Eventually, I wanted to find a way to give back to my community and help others who were facing disaster. I became an EMT (Emergency Medical Technician) for my county, and volunteered with the fire department. Soon after I got into public service, I began studying everything I could learn about severe weather. I took the formal training and became a certified storm spotter. I wanted to understand weather, and how to be better prepared. I also wanted to share that knowledge with my own community, and help them be better prepared. I have since had experience with several tornados. Although, none to the extent of that first Palm Sunday storm. I have helped with search and rescue after a tornado touched down in my own town; I have helped cut trees from the roadway following another touchdown at a different time. In addition, I have been driving on the interstate when a tornado touched down and crossed the road on which I was driving. Thankfully, it was not a major tornado and while it was no less scary with the little to no visibility and debris hitting my car, it was not a strong enough storm to flip my car or cause me to hit any other cars on the roadway. Each of those times, I faced the storm with respect for the power of Mother Nature, as well as a newfound confidence in myself knowing that I understood so much more about tornado safety. Getting involved the way I did, and forcing myself to go back and face the terrifying thing that affected me so deeply, was the most impactful thing I could do to gain some control back over my own life.

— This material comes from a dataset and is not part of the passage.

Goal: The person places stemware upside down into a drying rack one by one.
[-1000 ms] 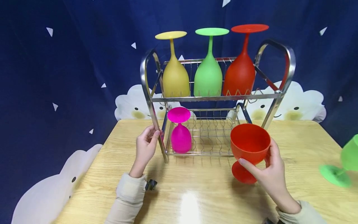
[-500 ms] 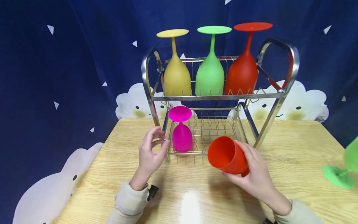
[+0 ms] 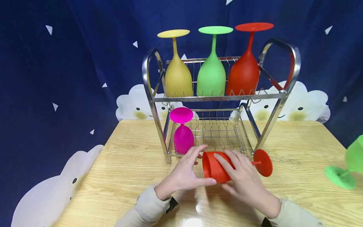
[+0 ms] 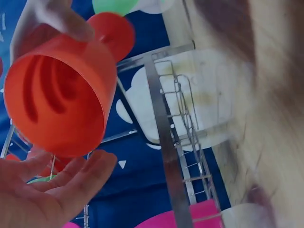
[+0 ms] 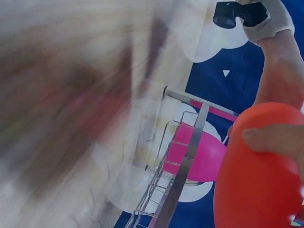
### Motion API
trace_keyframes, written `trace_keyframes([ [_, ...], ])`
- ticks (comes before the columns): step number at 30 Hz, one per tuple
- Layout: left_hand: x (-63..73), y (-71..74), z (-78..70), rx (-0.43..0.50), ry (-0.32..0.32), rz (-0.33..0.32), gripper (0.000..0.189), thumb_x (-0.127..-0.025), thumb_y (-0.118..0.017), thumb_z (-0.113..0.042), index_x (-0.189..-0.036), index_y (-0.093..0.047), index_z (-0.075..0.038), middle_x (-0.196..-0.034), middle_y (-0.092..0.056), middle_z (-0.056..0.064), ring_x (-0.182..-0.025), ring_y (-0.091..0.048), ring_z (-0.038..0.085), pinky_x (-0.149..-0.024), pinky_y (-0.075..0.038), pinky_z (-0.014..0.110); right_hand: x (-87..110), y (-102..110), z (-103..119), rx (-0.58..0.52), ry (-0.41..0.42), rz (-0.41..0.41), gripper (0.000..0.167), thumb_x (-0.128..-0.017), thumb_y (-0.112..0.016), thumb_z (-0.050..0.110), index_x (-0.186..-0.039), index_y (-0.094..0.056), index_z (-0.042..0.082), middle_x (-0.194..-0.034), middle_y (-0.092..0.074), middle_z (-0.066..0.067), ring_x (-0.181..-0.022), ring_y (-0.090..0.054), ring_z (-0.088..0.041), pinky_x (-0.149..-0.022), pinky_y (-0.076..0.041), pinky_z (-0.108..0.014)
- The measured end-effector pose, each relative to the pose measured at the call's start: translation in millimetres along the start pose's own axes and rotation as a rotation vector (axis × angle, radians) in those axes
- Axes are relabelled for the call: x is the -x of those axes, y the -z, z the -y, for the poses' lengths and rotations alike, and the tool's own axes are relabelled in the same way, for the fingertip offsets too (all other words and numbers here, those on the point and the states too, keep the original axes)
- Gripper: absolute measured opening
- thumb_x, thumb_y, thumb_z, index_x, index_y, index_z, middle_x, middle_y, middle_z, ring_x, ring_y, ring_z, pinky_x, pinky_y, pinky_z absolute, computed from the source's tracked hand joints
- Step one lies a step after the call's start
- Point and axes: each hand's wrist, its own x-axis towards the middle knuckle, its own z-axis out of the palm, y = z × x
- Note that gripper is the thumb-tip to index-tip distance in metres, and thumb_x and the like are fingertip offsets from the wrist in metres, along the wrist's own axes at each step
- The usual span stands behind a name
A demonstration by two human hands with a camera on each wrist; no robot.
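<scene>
A red goblet (image 3: pixel 216 167) lies sideways in the air before the rack, its mouth facing left and its foot to the right. My right hand (image 3: pixel 245 179) grips it round the bowl, with the thumb across the wall in the right wrist view. My left hand (image 3: pixel 185 175) is at the mouth, thumb and fingers spread apart near the rim; the left wrist view has these fingers (image 4: pixel 88 183) extended just by the edge of the goblet's opening. On the lower tier of the metal rack (image 3: pixel 218 99), a magenta goblet (image 3: pixel 183 138) stands upside down at the left.
Upside down on the upper tier are a yellow goblet (image 3: pixel 178 78), a green goblet (image 3: pixel 211 78) and a red goblet (image 3: pixel 243 77). Another green goblet (image 3: pixel 340 177) stands on the wooden table (image 3: pixel 300 151) at the right edge. A dark blue curtain (image 3: pixel 85 63) hangs behind.
The right hand has brought the red goblet leftward and tipped it from upright onto its side. My left hand has left the rack's left post and moved right to the goblet's mouth.
</scene>
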Motion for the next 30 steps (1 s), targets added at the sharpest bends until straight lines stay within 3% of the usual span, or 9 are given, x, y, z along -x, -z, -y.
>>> trace_keyframes([
  [5,-1.3,-4.4,0.1,0.016,-0.038,-0.007,0.078,-0.066,-0.079,-0.037,-0.13,-0.04,-0.014,-0.12,-0.048,-0.001,-0.102,-0.05,0.01,-0.077,-0.048,0.019,-1.1,1,0,0.017,0.023,-0.006,0.084,-0.046,-0.082,0.016,-0.124,-0.051,0.005,-0.117,-0.051,-0.02,-0.103,-0.046,-0.039,-0.084,-0.042,-0.052],
  [9,-3.0,-6.1,2.8,0.107,-0.04,-0.029,0.07,-0.066,-0.081,-0.029,-0.124,-0.046,-0.01,-0.115,-0.05,-0.002,-0.099,-0.053,0.013,-0.076,-0.05,0.021,0.1,2,0,0.002,0.011,0.007,0.085,-0.048,-0.082,0.017,-0.126,-0.049,0.005,-0.119,-0.05,-0.019,-0.106,-0.046,-0.039,-0.086,-0.041,-0.052],
  [12,-4.1,-3.9,1.7,0.166,-0.04,-0.048,0.067,-0.065,-0.081,-0.022,-0.122,-0.048,-0.008,-0.112,-0.051,0.002,-0.096,-0.055,0.017,-0.075,-0.052,0.022,1.6,2,0,-0.048,-0.011,-0.007,0.077,-0.061,-0.079,0.024,-0.127,-0.049,0.003,-0.122,-0.048,-0.019,-0.109,-0.045,-0.038,-0.095,-0.037,-0.048],
  [16,-3.1,8.9,-14.9,0.212,-0.038,-0.069,0.063,-0.065,-0.08,-0.012,-0.119,-0.049,-0.002,-0.108,-0.053,0.01,-0.093,-0.057,0.027,-0.074,-0.053,0.025,-1.4,7,4,-0.151,0.015,-0.201,0.055,-0.084,-0.06,0.043,-0.116,-0.056,-0.002,-0.112,-0.054,-0.019,-0.102,-0.048,-0.036,-0.104,-0.028,-0.031],
  [18,-2.2,15.7,-22.5,0.244,-0.024,-0.085,0.062,-0.065,-0.079,-0.007,-0.118,-0.049,0.003,-0.106,-0.053,0.013,-0.091,-0.057,0.031,-0.075,-0.053,0.027,-2.9,10,6,-0.262,0.059,-0.359,0.051,-0.088,-0.056,0.042,-0.104,-0.061,-0.006,-0.099,-0.059,-0.02,-0.093,-0.051,-0.032,-0.1,-0.032,-0.024],
  [20,-2.2,18.6,-21.6,0.274,-0.007,-0.107,0.061,-0.064,-0.078,-0.005,-0.117,-0.049,0.004,-0.106,-0.053,0.014,-0.091,-0.057,0.031,-0.074,-0.053,0.026,1.6,11,6,-0.413,0.056,-0.429,0.041,-0.085,-0.064,0.032,-0.096,-0.063,-0.007,-0.089,-0.061,-0.017,-0.085,-0.054,-0.026,-0.091,-0.04,-0.021],
  [23,-3.8,15.6,-8.5,0.34,0.033,-0.151,0.061,-0.065,-0.078,-0.005,-0.119,-0.048,0.001,-0.107,-0.054,0.012,-0.093,-0.057,0.028,-0.074,-0.053,0.026,16.4,9,2,-0.741,-0.1,-0.378,0.023,-0.08,-0.069,0.005,-0.097,-0.063,-0.007,-0.087,-0.065,-0.009,-0.082,-0.058,-0.015,-0.076,-0.047,-0.017],
  [27,-5.6,7.3,7.7,0.438,0.036,-0.203,0.062,-0.067,-0.077,-0.006,-0.121,-0.047,-0.004,-0.111,-0.054,0.01,-0.095,-0.057,0.026,-0.077,-0.054,0.032,29.9,3,-3,-1.108,-0.496,-0.227,0.042,-0.078,-0.057,-0.019,-0.118,-0.051,-0.007,-0.104,-0.063,-0.001,-0.093,-0.06,-0.011,-0.076,-0.051,-0.019],
  [30,-5.1,3.2,8.9,0.493,0.009,-0.22,0.061,-0.068,-0.076,-0.007,-0.121,-0.047,-0.005,-0.111,-0.054,0.011,-0.095,-0.057,0.026,-0.078,-0.053,0.038,28.0,-2,-7,-1.405,-0.645,-0.232,0.047,-0.087,-0.047,-0.014,-0.131,-0.041,0.001,-0.119,-0.057,-0.003,-0.104,-0.057,-0.015,-0.081,-0.051,-0.028],
])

I am no longer involved with the fire department, and I have let my EMT license expire. I have gone back to school and currently hold a job that has taken me down a different path. Regardless, I still hold tight to that sense of being a tornado survivor. I still monitor with vigor any threat for sever weather. I still have my storm spotter certification, and most of my coworkers and friends continually ask my opinion on how severe I think weather events may be. I can never fully step away from that connection I have with people impacted by natural disasters, and I now volunteer with the National Red Cross as a member of the Disaster Action Team. I will always feel that bond with natural disaster victims, and while I may just be another face in the crowd of people they look at through numb eyes who stepped in to help during a tumultuous time, I will know that I have been where they now are, and that I know, they too, are survivors. Even if they do not feel like it in that moment.